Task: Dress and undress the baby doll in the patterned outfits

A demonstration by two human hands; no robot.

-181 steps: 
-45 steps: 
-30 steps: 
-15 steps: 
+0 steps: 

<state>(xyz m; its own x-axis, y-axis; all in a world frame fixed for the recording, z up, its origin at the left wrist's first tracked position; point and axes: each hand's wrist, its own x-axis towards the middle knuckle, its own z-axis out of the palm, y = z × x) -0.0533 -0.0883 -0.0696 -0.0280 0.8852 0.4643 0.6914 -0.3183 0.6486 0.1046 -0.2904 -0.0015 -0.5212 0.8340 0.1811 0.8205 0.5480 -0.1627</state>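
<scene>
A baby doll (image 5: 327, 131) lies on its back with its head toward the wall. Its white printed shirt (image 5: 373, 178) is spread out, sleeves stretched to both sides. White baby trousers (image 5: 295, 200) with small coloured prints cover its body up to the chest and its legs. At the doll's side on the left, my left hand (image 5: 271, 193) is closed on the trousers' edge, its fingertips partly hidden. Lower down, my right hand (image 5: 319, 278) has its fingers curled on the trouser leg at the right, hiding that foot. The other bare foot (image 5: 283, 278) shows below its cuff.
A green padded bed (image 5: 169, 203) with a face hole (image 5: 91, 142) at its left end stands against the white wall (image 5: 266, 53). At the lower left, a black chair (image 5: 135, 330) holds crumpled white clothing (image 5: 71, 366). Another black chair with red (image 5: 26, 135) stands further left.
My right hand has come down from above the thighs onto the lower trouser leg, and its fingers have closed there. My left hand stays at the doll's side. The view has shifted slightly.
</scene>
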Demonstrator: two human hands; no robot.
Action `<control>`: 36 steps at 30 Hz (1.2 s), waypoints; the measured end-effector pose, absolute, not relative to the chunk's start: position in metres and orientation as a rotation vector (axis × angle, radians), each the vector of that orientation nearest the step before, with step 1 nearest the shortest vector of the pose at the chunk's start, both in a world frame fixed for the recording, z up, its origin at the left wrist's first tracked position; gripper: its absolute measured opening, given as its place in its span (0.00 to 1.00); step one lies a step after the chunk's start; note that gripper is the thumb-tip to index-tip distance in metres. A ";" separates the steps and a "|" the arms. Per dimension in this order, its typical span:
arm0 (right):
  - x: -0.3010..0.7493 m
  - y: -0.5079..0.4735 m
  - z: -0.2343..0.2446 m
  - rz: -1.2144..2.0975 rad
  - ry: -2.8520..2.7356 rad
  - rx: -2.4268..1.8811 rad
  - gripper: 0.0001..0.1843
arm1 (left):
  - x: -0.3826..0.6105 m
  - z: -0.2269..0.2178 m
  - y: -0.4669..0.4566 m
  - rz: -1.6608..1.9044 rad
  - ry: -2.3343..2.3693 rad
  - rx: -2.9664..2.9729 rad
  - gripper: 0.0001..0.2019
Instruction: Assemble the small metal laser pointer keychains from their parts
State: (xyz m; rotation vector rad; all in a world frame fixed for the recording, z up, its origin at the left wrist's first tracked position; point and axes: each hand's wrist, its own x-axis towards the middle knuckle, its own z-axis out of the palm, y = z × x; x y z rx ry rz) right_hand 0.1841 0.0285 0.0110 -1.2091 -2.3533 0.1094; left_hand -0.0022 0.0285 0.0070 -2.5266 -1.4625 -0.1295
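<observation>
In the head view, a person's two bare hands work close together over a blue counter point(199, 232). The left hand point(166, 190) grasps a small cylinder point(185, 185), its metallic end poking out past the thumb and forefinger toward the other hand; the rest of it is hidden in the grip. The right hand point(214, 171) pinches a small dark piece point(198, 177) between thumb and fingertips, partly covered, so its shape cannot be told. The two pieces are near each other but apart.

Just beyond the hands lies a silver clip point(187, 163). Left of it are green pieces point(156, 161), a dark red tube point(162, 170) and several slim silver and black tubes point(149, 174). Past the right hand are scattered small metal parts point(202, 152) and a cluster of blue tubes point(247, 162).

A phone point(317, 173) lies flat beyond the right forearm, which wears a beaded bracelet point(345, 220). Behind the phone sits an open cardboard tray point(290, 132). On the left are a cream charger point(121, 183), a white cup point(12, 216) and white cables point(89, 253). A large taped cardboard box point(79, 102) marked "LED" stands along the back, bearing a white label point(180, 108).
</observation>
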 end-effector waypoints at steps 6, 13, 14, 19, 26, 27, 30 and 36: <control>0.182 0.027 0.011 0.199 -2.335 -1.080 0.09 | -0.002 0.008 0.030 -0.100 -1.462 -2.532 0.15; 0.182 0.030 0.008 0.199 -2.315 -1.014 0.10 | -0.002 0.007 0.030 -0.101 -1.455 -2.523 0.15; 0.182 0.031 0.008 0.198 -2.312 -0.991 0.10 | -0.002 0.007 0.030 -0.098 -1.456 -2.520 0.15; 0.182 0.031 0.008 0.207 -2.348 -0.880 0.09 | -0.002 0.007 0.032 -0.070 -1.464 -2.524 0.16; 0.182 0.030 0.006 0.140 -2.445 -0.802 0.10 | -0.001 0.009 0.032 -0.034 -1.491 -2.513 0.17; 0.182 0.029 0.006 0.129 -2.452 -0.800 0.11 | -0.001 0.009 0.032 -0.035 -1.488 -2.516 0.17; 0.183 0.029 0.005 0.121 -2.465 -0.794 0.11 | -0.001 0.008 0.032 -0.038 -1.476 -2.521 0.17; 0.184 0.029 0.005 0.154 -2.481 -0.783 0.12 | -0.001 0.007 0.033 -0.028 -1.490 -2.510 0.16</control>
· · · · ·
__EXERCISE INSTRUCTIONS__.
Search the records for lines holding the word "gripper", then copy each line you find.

__ANSWER TO THE EXERCISE__.
Action `<control>`: 36 steps at 30 Hz (1.2 s), waypoints; the measured end-effector pose, absolute, not relative to the chunk's start: position in metres and orientation as a rotation vector (axis × angle, radians), each the vector of that orientation nearest the step before, with step 1 nearest the shortest vector of the pose at the chunk's start, both in a world frame fixed for the recording, z up, its origin at the left wrist's first tracked position; gripper: its absolute measured opening, given as its place in its span (0.00 to 1.00); step one lies a step after the chunk's start; note that gripper is the thumb-tip to index-tip distance in metres. A ";" separates the steps and a "|" the arms. Per dimension in this order, its typical span:
  - gripper: 0.0001..0.1843
  - gripper: 0.0001..0.2019

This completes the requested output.